(Records to process begins)

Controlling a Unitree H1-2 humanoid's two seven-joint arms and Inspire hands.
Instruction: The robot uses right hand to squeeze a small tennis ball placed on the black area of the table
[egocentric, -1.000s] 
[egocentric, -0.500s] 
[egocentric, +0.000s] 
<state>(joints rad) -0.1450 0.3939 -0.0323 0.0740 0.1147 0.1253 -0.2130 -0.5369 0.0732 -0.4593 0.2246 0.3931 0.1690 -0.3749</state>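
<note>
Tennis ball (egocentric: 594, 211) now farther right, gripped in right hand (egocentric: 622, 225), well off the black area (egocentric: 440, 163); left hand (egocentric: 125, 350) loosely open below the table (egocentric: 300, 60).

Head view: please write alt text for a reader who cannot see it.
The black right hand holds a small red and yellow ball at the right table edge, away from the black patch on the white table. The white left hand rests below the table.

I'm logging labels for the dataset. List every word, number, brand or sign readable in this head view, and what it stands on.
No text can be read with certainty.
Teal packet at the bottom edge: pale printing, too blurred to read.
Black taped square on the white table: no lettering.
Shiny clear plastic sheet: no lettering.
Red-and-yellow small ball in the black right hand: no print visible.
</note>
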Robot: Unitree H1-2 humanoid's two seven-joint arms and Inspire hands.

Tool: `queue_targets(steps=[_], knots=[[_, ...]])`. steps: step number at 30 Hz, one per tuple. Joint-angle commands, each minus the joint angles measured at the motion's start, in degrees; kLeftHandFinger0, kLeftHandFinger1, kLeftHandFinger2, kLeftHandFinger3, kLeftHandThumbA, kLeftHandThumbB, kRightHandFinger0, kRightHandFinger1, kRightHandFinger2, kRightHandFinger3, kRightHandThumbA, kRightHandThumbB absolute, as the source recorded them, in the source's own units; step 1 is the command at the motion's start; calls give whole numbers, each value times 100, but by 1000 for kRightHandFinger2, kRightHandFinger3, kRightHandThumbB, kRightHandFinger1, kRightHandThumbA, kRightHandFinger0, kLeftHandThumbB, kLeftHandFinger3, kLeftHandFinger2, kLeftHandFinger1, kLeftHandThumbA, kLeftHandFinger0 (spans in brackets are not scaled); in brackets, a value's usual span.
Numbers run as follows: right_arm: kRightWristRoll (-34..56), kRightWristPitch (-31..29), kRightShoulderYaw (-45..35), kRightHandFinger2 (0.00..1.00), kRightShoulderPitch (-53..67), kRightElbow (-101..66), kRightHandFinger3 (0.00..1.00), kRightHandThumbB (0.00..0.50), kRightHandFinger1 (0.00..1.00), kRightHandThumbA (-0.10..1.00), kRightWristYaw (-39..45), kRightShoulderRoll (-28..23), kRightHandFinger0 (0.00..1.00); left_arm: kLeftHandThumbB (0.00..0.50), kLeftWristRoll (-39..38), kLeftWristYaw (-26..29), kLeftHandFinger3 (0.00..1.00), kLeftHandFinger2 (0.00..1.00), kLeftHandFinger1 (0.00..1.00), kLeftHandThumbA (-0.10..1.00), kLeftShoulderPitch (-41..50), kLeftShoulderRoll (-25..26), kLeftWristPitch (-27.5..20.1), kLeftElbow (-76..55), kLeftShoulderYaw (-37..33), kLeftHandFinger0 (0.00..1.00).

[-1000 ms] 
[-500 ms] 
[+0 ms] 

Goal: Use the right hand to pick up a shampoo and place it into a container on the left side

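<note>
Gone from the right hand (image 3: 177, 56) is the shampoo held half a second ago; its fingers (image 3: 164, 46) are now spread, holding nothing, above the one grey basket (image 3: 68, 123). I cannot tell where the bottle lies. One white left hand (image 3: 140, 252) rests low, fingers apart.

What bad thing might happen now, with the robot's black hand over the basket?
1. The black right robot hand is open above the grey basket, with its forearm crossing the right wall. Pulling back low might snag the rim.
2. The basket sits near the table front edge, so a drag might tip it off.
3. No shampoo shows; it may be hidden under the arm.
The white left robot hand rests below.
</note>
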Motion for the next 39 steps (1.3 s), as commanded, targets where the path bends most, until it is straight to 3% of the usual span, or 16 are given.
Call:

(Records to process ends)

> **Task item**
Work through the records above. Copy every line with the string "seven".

> **Answer space**
Controlling a Unitree H1-2 humanoid's two seven-joint arms and Inspire hands.
Robot: Unitree H1-2 humanoid's two seven-joint arms and Inspire hands.

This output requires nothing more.